Gross domestic product (GDP) is the value of all goods and services produced in a country during a given period.  It is one of the most widely used measures of a nation’s total economic performance in a single year.

Measuring the GDP.  One way to determine the GDP is to add up the sum of spending on four kinds of goods and services in any year.

(1) Personal consumption expenditures include private spending on durable goods, such as automobiles and appliances; nondurable goods, such as food and clothing; and services, such as haircuts and motion-picture tickets.  In the United States, these expenditures make up about two-thirds of the GDP each year.

(2) Private investment expenditures include spending by business companies for new buildings, machinery, and tools.  They also include spending for goods to be stored for future sale.  These expenditures average about 20 percent of the annual GDP of the United States.

(3) Government purchases of goods and services include spending for new highways, missiles, and the wages of teachers, fire fighters, and government employees.  Such spending amounts to about 20 percent of the United States GDP each year.

(4) Net exports represent the value of domestically produced goods and services sold abroad, less the value of goods and services purchased from abroad during the same period.  Currently, the value of U.S. exports is exceeded by that of U.S. imports.  Net exports thus show a negative percentage in the U.S. GDP. The negative percentage accounts for percentages in the other three major parts of the U.S. GDP totaling more than 100 percent.

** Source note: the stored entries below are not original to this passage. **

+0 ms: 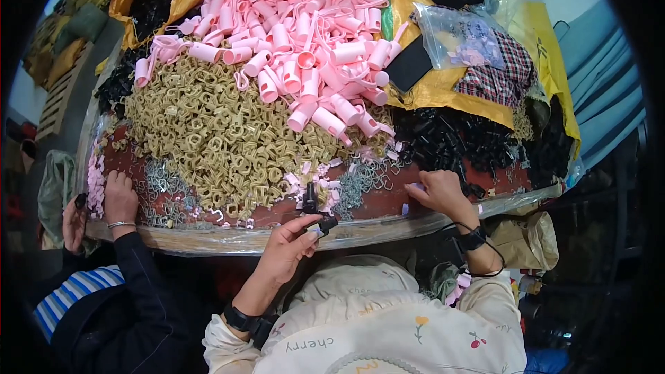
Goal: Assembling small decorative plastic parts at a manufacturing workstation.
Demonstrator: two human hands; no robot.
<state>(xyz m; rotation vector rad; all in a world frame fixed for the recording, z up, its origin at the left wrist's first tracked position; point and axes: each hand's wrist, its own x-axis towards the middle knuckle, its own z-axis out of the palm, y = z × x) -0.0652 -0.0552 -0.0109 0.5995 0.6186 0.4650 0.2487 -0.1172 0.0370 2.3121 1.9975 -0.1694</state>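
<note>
My left hand (pixel 285 248) is closed around a small black plastic part (pixel 325 226), held at the table's front edge between thumb and fingers. A bit of pale lilac shows on that part beside my thumb. Over the red tabletop, my right hand (pixel 442 192) has its fingers bent down and together. At their tips is a small lilac piece (pixel 418 186), mostly covered by the fingers. Another lilac piece (pixel 405 209) lies just below them. Beyond my left hand, a black part (pixel 310 197) stands among small pink pieces (pixel 298 181) and metal hooks (pixel 357 183).
Olive-tan plastic clips (pixel 215 125) form a large heap under pink plastic tubes (pixel 305 59). Black parts (pixel 443 140) are piled at right, near a dark flat slab (pixel 409 66) on yellow sacking. At left, another person's hands (pixel 121 197) work at the wooden edge (pixel 208 241).
</note>
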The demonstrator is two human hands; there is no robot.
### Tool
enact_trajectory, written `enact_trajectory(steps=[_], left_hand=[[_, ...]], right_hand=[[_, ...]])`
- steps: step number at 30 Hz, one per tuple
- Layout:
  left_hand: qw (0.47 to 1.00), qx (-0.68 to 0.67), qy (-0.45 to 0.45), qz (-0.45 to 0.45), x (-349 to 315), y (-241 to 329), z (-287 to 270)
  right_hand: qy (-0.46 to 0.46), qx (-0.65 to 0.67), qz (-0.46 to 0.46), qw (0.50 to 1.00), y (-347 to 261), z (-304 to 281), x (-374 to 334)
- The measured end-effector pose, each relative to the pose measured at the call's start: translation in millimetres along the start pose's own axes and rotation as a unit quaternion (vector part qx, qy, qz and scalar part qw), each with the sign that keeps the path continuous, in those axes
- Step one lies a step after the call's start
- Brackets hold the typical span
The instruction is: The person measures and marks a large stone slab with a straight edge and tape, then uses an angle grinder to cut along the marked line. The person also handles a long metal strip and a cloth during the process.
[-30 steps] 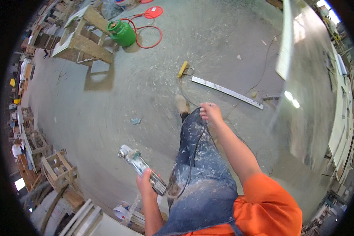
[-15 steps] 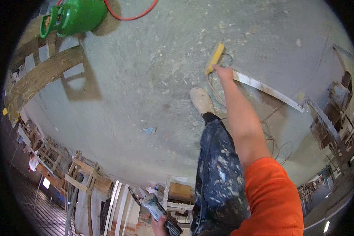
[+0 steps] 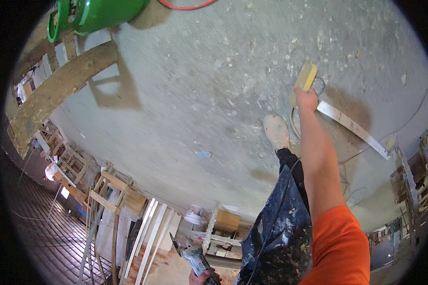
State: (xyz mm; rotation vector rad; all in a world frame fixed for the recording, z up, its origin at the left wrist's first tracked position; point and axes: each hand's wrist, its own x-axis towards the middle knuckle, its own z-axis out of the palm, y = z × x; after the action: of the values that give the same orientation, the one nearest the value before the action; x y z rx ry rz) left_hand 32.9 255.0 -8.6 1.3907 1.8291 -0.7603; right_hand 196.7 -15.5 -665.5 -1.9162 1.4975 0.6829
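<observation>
My right hand (image 3: 307, 99), on an outstretched arm, has its fingers wrapped round a yellow oblong power strip (image 3: 307, 76). A cord runs from the strip down past my shoe, and a thin dark loop of cable shows at its right side. Low in the view my left hand (image 3: 199, 278) grips an angle grinder (image 3: 195, 260) by its body; the disc end points up and to the left. A long white perforated strip (image 3: 352, 126) lies just right of my right hand.
My light shoe (image 3: 276, 130) stands on the spattered grey floor. A green gas cylinder (image 3: 104, 14) with a red hose (image 3: 188, 6) is at the far left, near a curved wooden beam (image 3: 62, 83). White boards (image 3: 152, 232) and a white bucket (image 3: 193, 214) lie lower left. Loose cable coils right of my leg.
My right hand still holds the power strip, which now sits further right in the view and looks tilted differently. The whole scene has shifted. My left hand keeps the grinder.
</observation>
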Motion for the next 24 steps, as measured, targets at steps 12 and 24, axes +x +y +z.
enact_trajectory(steps=[12,24], left_hand=[[0.994,-0.005,-0.057,0.090,-15,-4,-40],[0.983,0.013,-0.081,0.162,-10,-40,-89]], right_hand=[[0.072,-0.073,-0.149,0.983,63,-116,-107],[-0.019,-0.063,-0.199,0.978,135,-254,-236]])
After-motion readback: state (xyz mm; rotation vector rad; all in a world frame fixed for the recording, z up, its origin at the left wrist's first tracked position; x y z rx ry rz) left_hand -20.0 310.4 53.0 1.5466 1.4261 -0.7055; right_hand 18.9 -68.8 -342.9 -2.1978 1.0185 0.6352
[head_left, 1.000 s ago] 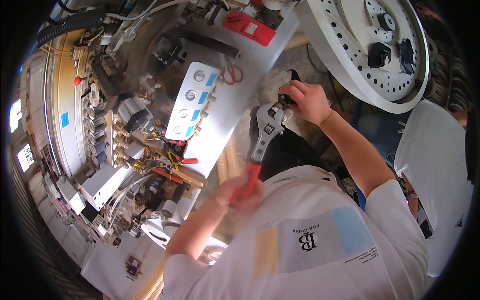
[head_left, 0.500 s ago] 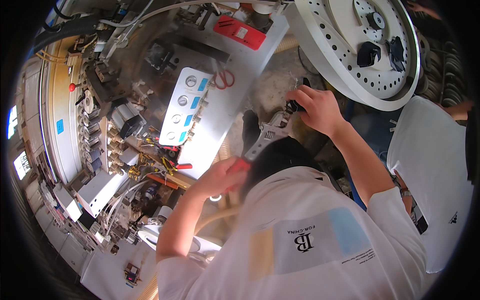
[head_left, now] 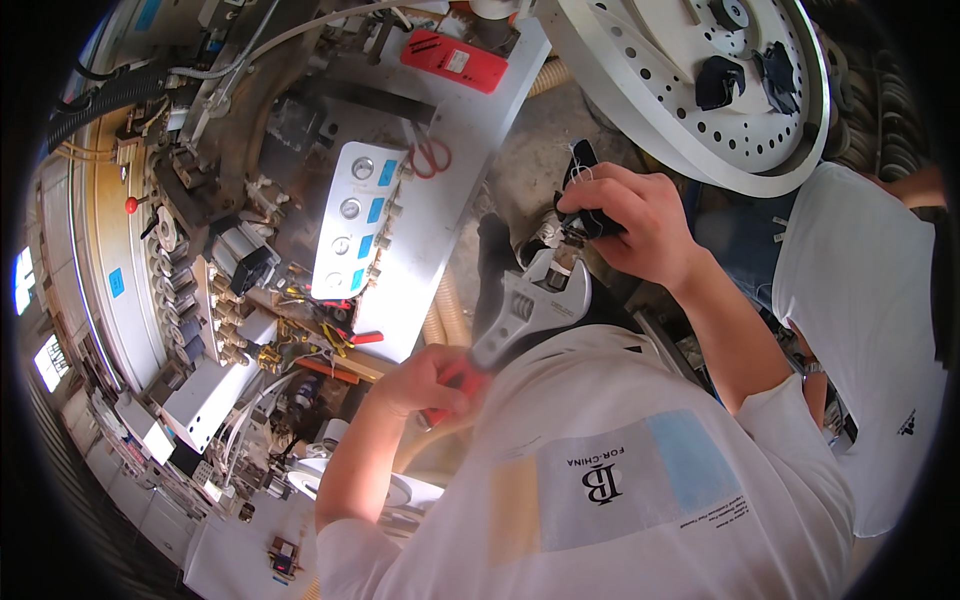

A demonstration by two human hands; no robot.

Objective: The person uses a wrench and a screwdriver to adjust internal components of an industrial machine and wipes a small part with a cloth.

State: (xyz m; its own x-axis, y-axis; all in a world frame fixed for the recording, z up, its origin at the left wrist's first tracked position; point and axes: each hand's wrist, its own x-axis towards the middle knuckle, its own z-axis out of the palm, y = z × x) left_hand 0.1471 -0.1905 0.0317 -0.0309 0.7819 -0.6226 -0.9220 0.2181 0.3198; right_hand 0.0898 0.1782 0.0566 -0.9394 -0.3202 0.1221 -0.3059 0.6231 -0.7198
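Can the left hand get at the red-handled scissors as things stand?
Probably not: the left hand is closed around the handle of the wrench. With that hand free, the way looks mostly open over the bench, past the gauge panel, to the scissors.

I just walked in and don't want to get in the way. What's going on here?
Someone in a white shirt has both hands busy beside a bench. The left hand grips the red handle of an adjustable wrench; the right hand holds a small black part. The wrench's jaws are just below that part in view, though whether they're clamped on anything is unclear.
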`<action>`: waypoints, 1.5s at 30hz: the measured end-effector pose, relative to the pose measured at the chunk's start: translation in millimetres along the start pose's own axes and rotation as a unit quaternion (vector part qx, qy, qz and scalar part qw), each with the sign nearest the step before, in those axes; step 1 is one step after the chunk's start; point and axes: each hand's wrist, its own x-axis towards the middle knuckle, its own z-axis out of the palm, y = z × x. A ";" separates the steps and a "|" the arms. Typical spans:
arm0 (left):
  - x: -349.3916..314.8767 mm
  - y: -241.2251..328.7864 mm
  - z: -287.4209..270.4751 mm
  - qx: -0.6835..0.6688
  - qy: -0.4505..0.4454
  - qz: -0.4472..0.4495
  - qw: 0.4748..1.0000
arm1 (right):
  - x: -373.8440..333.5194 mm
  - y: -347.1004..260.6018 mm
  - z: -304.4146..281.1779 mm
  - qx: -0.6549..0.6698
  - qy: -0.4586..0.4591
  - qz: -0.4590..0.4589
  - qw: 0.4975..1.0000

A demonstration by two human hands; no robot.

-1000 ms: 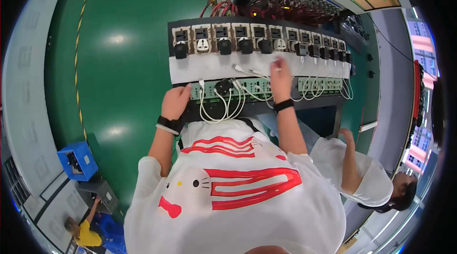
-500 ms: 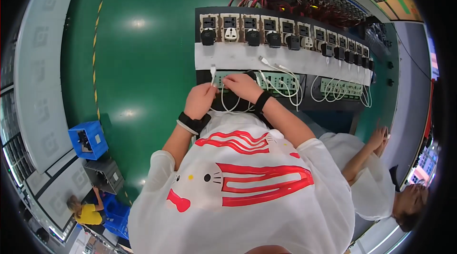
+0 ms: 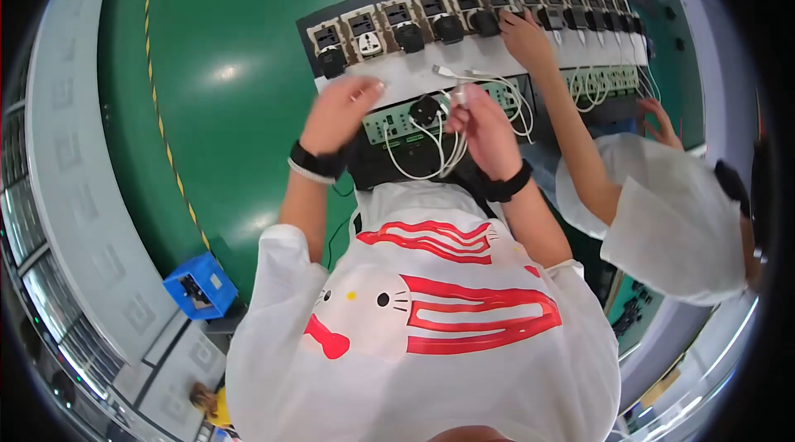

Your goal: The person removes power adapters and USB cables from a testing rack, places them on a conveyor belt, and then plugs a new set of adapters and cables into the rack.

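My left hand (image 3: 338,115) hovers at the left end of the white strip, fingers loosely curved and apart, with nothing visible in it. Below and right of it is a green circuit board (image 3: 377,125) with a white USB cable (image 3: 401,169) plugged in near its left end. A black plug adapter (image 3: 425,111) lies on the board between my hands. My right hand (image 3: 490,135) is closed, its fingertips pinching a pale cable end (image 3: 461,96) above the board. Other white cables loop under and beside that hand.
A row of sockets with black adapters (image 3: 407,36) and a white adapter (image 3: 369,45) runs along the bench behind a white strip (image 3: 406,73). A co-worker's hand (image 3: 526,38) reaches to the row from the right. A second board (image 3: 617,79) with cables is farther right. A blue crate (image 3: 201,286) stands at left.
My left hand has let go of the cable plug and risen toward the white strip. My right hand has moved right and down. A co-worker's arm now reaches across to the sockets.
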 end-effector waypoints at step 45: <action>-81.9 -13.1 -12.5 0.155 -0.417 0.235 0.864 | -76.5 152.5 66.6 0.379 0.209 -0.177 0.884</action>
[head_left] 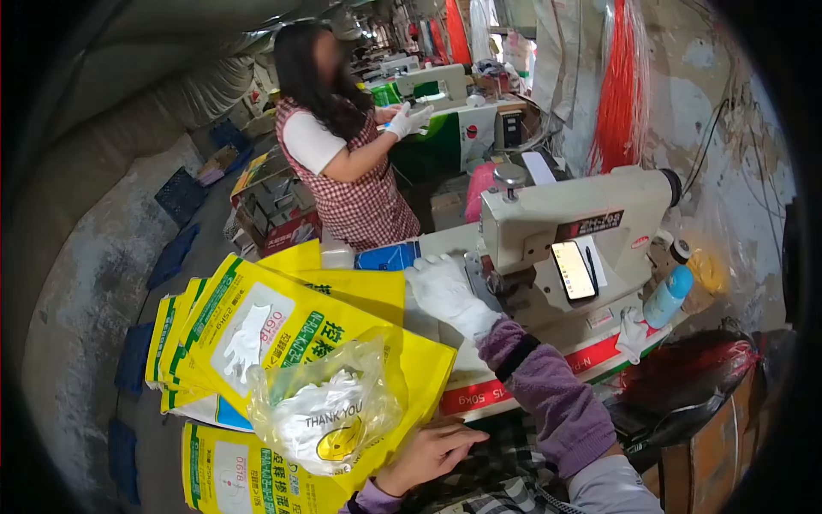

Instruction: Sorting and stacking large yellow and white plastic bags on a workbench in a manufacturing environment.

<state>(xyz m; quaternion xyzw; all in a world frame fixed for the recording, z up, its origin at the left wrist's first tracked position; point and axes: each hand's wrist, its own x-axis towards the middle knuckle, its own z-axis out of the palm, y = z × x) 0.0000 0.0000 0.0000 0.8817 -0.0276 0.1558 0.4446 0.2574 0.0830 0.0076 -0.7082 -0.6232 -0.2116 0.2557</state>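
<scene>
since the glove bag (pixel 330 420) sits atop sacks (pixel 415 364), a left hand (pixel 435 454) bump could slide it | left grip: unclenched, empty | right hand (pixel 449 295) grip: can't tell

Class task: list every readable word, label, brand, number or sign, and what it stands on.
Print, located but not copied:
Yellow plastic sacks: large characters, numerals.
Clear plastic bag: dark lettering, smiley face.
Cream sewing machine: dark label, red oval badge.
Red band below the machine: white characters.
Too small: black rectangular phone's screen, background print.
</scene>
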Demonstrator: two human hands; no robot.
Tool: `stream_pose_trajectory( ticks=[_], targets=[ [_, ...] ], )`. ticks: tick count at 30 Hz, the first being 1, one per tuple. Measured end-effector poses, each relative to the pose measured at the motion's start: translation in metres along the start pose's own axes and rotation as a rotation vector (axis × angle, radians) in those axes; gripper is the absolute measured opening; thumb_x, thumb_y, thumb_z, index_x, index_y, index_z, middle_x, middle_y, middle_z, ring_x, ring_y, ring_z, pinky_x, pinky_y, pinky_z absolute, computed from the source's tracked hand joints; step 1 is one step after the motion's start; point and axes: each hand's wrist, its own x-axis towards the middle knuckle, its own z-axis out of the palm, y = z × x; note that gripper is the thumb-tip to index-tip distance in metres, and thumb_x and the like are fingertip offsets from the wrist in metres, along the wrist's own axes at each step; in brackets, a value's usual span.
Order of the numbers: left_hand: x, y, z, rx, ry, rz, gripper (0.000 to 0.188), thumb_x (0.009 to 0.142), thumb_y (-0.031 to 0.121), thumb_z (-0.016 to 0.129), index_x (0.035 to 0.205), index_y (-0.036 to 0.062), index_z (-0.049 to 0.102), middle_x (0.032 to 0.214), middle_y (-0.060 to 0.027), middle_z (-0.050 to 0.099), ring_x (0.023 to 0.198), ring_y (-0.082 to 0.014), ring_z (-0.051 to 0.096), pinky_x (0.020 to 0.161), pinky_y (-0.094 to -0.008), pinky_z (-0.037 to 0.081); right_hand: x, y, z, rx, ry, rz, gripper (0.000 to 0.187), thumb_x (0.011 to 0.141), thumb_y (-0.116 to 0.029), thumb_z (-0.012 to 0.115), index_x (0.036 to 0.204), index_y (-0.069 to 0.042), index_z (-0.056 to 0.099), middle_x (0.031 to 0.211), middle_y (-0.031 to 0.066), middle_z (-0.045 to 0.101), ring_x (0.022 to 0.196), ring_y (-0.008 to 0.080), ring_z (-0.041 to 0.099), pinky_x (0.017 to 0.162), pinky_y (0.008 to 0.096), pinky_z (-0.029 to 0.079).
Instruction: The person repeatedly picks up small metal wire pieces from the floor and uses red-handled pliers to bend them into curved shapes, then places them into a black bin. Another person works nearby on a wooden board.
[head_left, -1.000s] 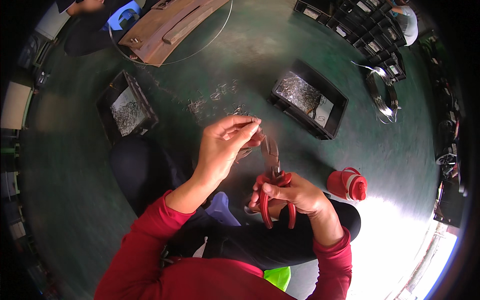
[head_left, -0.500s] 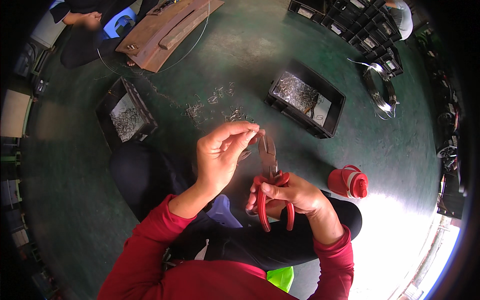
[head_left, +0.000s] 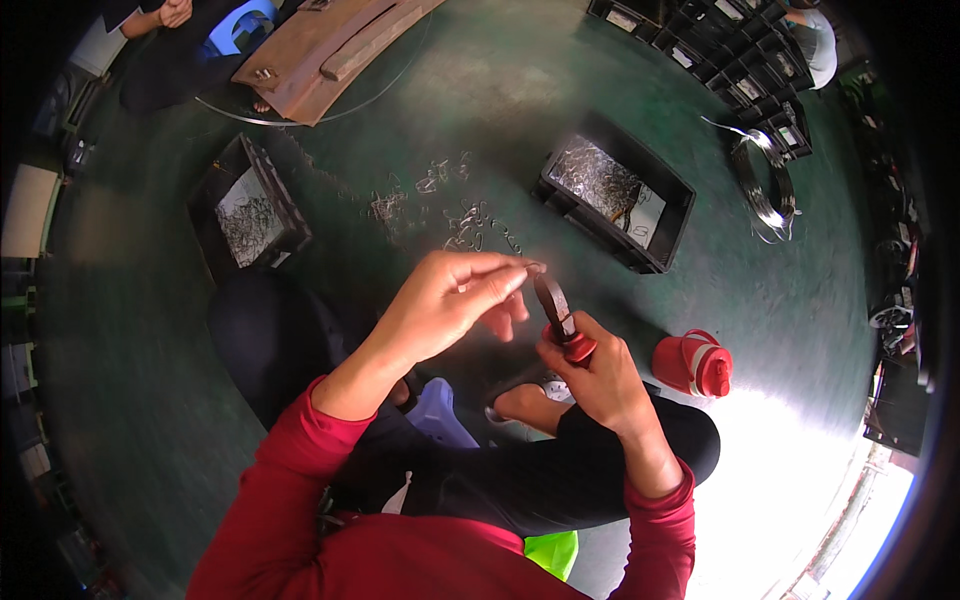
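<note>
My left hand [head_left: 432, 305] pinches a small bent metal wire piece [head_left: 534, 266] between thumb and forefinger, its other fingers curled loosely below. My right hand [head_left: 606, 378] is wrapped round red-handled pliers [head_left: 554, 300]. They are turned edge-on, so the handles are mostly hidden by the palm. The plier tips meet the wire piece right beside my left fingertips. Whether the jaws grip it I cannot tell. Beyond my hands, loose wire hooks [head_left: 466, 228] lie scattered on the green floor.
Black bins with metal pieces stand at the left [head_left: 290, 222] and right [head_left: 672, 232]. A red jug [head_left: 692, 363] is by my right knee. Farther off are a wire coil [head_left: 768, 190], stacked black crates [head_left: 745, 65], wooden boards [head_left: 300, 85] and a seated person's hand [head_left: 175, 13]. Another person is at top right.
My right hand has turned the pliers from face-on to edge-on and brought their tips to the wire piece. My left hand has tilted, its lower fingers now showing beneath.
</note>
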Motion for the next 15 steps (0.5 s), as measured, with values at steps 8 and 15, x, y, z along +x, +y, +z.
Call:
stream_pose_trajectory(
  ticks=[8, 15],
  targets=[
    [-0.008, -0.005, 0.004, 0.24, 0.064, 0.094, 0.026, 0.099, 0.008, 0.049, 0.118, 0.0032, 0.065, 0.067, -0.0011, 0.056, 0.056, -0.0049, 0.049, 0.051, -0.0206, 0.041, 0.006, 0.005, 0.005, -0.012, 0.009, -0.024, 0.026, 0.085, -0.021, 0.071, 0.093, 0.001, 0.058, 0.072, 0.0167, 0.061, 0.067, 0.0284, 0.06, 0.065, 0.0362, 0.047],
    [-0.01, -0.011, 0.0, 0.389, 0.126, 0.158, 0.024, 0.098, 0.006, 0.048, 0.113, 0.0006, 0.066, 0.069, -0.0012, 0.056, 0.061, -0.0058, 0.051, 0.056, -0.022, 0.043, 0.005, 0.01, 0.009, 0.05, -0.097, 0.095, 0.027, 0.086, -0.024, 0.07, 0.096, 0.0, 0.061, 0.075, 0.019, 0.063, 0.072, 0.0314, 0.065, 0.066, 0.0367, 0.048]
  ],
)
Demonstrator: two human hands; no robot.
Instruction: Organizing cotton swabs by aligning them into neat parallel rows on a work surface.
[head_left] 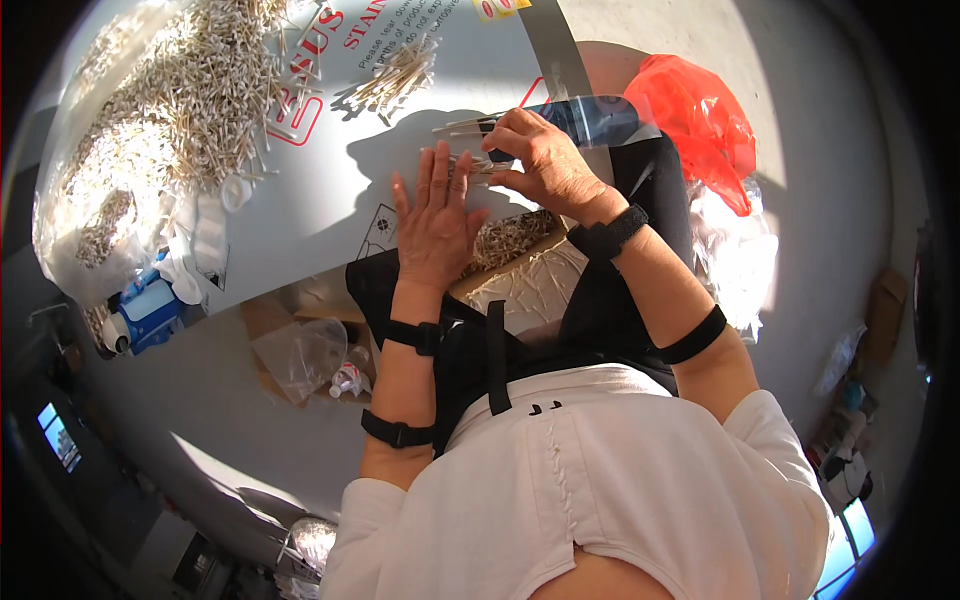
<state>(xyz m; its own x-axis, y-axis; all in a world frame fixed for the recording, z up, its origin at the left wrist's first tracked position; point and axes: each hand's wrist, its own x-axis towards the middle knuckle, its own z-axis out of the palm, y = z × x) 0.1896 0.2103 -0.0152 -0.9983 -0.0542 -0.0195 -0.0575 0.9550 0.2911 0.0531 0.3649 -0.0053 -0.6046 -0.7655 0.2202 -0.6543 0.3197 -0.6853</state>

Real GDP.  A nation may produce the same amount of goods and services this year as it did last year.  Yet this year’s GDP may be 5 percent higher than last year’s.  Such a situation would occur if prices of goods and services had risen by an average of 5 percent.  To adjust for such price changes, economists measure the GDP in constant dollars.  They determine what each year’s GDP would be if dollars were worth as much during the current year as in a certain previous year, called the base year.  In other words, they calculate the value of each year’s production in terms of the base year’s prices.  When GDP measured in current dollars is divided by GDP in constant dollars, the result is an index of inflation called the GDP deflator.

GDP figures do not tell everything about a nation’s economy.  For example, they tell little about the well-being of individuals and families.  Even the GDP per capita does not tell who uses various goods and services.  It cannot show, for example, how much of the GDP goes to the poorest 20 percent of the population and how much goes to the wealthiest 20 percent.  Nor does the GDP per capita tell anything about the quality of a country’s goods and services.

GDP excludes production by facilities that are owned by a nation’s citizens if the facilities are in another country, and it includes production by foreign-owned facilities within the country.  Some economists believe another figure, the gross national product (GNP), is a better measure than GDP. GNP includes all production by a nation’s firms regardless of the firms’ location and does not include production by foreign-owned facilities within the country.  For many years, the U.S. Commerce Department used GNP to measure the country’s economic performance.  It switched to GDP in 1991.